Dysregulation of miR-551b-5p and SETD2 Predicts Poor Prognosis and Promotes Migration and Invasion of Thyroid Cancers

Objective: This study was to investigate the clinical significance of miR-551b-5p and SETD2 in thyroid cancers (TC) and their effects on the biological function of TC cells. Methods: The expression level of miR-551b-5p and SETD2 in tumor/nontumor tissues and TC cell lines was measured by quantitative real-time polymerase chain reaction (RT-qPCR). Subsequently, the relationship between miR-551b-5p or SETD2 expression and the clinicopathological feature was detected by Chi-square analysis. Kaplan-Meier and multivariate Cox regression analyses were used to assess their prognostic values. Finally, the regulatory effects of miR-551b-5p and SETD2 on the proliferation, migration and invasion ability of TC cells were detected by CCK-8 and Transwell assays.
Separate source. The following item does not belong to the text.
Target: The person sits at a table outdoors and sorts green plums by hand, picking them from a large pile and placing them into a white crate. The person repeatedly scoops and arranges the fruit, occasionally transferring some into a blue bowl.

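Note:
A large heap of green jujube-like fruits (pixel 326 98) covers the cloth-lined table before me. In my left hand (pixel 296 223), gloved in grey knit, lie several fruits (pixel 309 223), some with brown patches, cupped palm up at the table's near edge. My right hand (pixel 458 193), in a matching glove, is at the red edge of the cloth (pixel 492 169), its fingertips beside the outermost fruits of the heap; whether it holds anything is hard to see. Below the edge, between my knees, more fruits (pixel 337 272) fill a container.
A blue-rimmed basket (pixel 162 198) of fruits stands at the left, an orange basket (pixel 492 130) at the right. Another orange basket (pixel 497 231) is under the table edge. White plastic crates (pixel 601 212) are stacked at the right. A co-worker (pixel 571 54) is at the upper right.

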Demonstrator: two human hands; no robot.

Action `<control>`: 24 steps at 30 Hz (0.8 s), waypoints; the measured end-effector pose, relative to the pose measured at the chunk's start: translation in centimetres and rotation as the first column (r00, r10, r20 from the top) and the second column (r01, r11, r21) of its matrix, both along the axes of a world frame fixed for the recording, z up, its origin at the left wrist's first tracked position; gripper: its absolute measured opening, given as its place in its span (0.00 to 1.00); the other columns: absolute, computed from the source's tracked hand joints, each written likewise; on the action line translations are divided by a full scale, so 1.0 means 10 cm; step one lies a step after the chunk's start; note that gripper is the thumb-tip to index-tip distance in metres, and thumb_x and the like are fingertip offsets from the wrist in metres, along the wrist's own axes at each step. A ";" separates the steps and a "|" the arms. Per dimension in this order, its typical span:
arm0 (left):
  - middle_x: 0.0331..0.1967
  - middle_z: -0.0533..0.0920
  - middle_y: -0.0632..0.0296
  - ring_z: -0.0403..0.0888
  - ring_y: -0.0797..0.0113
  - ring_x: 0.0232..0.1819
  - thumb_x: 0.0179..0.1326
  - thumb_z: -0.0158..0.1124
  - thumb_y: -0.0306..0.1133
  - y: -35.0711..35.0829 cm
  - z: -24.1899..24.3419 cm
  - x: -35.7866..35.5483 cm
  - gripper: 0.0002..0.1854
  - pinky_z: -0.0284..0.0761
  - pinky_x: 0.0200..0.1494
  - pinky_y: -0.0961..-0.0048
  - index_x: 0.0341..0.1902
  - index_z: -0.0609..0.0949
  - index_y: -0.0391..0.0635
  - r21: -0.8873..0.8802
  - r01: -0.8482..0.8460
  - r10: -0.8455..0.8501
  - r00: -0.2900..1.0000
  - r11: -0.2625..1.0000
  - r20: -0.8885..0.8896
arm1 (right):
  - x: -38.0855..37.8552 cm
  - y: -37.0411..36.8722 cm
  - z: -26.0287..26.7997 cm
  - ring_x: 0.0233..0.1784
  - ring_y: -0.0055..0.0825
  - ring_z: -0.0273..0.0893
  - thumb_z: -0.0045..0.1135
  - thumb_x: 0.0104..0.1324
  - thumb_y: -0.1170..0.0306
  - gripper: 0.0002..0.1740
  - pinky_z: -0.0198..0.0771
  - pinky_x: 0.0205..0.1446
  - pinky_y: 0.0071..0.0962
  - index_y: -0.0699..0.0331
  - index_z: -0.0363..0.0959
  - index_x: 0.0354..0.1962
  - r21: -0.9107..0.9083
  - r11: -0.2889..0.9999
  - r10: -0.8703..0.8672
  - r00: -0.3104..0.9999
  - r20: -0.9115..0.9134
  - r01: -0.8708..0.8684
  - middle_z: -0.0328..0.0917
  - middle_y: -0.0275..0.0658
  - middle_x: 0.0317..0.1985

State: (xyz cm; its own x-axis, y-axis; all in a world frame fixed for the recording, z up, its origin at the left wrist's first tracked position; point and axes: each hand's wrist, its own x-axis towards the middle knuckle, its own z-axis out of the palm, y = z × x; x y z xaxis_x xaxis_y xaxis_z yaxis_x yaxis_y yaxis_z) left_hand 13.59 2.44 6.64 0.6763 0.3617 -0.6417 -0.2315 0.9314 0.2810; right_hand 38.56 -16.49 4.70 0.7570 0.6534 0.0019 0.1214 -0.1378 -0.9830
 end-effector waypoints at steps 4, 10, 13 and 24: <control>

Results: Compared with non-tumor groups, the expression of miR-551b-5p was significantly increased in patients' tissues and TC cell lines, while SETD2 mRNA expression was decreased. Patients with up-regulated miR-551b-5p or downregulated SETD2 mRNA in TC showed more positive lymph node metastasis and advanced TNM stage. High miR-551b-5p expression level and low SETD2 mRNA level were related to poor survival rate. miR-551b-5p and SETD2 might be potential prognostic biomarkers for TC. miR-551b-5p knockdown can inhibit cell proliferation, migration and invasion by targeting SETD2. Conclusion: miR-551b-5p and SETD2 may be valuable prognostic biomarkers and new therapeutic targets for TC.